2. (15 points) An incident ball A of mass 0.10 kg is sliding at 1.4 m/s on the horizontal tabletop of negligible friction shown above. It makes a head-on collision with a target ball B of mass 0.50 kg at rest at the edge of the table. As a result of the collision, the incident ball rebounds, sliding backwards at 0.70 m/s immediately after the collision. (a) Calculate the speed of the 0.50 kg target ball immediately after the collision. The tabletop is 1.20 m above a level, horizontal floor. The target ball is projected horizontally and initially strikes the floor at a horizontal displacement d from the point of collision. (b) Calculate the horizontal displacement d.

In another experiment on the same table, the target ball B is replaced by target ball C of mass 0.10 kg.

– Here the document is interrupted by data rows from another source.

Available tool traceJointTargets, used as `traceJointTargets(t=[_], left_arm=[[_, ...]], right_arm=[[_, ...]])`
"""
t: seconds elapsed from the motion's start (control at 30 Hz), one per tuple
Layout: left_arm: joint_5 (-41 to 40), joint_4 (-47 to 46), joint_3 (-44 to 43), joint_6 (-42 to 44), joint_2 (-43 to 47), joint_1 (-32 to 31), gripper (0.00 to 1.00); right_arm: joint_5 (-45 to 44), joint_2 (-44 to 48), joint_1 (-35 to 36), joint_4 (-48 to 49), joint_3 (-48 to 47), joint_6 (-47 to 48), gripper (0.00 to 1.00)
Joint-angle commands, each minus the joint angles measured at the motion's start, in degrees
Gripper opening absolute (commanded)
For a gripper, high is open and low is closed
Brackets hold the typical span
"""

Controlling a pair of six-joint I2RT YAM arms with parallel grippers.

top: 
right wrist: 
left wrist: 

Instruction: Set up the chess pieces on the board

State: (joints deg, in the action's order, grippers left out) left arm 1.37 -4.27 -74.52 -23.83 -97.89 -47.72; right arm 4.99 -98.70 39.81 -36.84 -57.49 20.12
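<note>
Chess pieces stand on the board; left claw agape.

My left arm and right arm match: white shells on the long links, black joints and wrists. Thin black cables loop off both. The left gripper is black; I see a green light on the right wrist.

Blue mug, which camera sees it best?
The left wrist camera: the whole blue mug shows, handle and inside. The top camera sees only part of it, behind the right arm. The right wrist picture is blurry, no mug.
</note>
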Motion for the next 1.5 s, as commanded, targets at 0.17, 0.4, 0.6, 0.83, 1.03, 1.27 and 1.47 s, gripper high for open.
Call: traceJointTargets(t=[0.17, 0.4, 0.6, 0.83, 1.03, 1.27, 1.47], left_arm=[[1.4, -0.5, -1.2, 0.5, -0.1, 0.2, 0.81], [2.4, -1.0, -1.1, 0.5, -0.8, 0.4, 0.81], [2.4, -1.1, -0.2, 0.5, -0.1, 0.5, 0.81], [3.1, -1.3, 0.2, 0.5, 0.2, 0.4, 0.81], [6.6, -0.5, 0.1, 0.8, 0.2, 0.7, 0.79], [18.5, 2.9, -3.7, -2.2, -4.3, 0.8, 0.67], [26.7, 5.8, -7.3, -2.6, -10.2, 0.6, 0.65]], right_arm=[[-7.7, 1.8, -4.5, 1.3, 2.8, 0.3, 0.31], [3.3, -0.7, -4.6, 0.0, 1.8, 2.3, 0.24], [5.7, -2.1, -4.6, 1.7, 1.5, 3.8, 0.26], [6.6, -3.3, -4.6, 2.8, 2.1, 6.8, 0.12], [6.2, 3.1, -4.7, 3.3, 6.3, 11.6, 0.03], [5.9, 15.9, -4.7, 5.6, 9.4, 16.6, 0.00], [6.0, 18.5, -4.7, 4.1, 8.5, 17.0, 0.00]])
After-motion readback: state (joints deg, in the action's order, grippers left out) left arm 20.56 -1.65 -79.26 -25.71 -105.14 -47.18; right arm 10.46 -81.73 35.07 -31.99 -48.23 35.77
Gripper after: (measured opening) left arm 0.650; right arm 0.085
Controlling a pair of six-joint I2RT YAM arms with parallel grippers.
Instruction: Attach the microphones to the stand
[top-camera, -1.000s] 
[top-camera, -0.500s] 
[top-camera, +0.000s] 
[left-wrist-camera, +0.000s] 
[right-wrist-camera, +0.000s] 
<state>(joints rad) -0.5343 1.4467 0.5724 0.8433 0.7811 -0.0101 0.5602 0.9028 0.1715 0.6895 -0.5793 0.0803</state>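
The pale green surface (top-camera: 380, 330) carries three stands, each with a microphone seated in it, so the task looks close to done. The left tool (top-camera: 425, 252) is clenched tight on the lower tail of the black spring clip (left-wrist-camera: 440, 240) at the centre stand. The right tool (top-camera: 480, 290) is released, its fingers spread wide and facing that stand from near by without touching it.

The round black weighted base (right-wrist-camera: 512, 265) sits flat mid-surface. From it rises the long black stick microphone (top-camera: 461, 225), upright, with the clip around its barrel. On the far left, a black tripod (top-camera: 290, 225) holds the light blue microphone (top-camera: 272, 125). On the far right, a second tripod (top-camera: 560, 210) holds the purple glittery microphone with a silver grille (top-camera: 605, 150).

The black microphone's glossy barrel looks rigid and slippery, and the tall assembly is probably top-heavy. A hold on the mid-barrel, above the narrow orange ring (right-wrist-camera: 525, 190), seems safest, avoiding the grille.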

The incident ball A again slides at 1.4 m/s, as shown above left, but this time makes a glancing collision with the target ball C that is at rest at the edge of the table. The target ball C strikes the floor at point P, which is at a horizontal displacement of 0.15 m from the point of the collision, and at a horizontal angle of 30° from the +x-axis, as shown above right. (c) Calculate the speed u of the target ball C immediately after the collision. (d) Calculate the y-component of incident ball A’s momentum immediately after the collision.

Copyright © 2001 by College Entrance Examination Board. All rights reserved. Advanced Placement Program and AP are registered trademarks of the College Entrance Examination Board.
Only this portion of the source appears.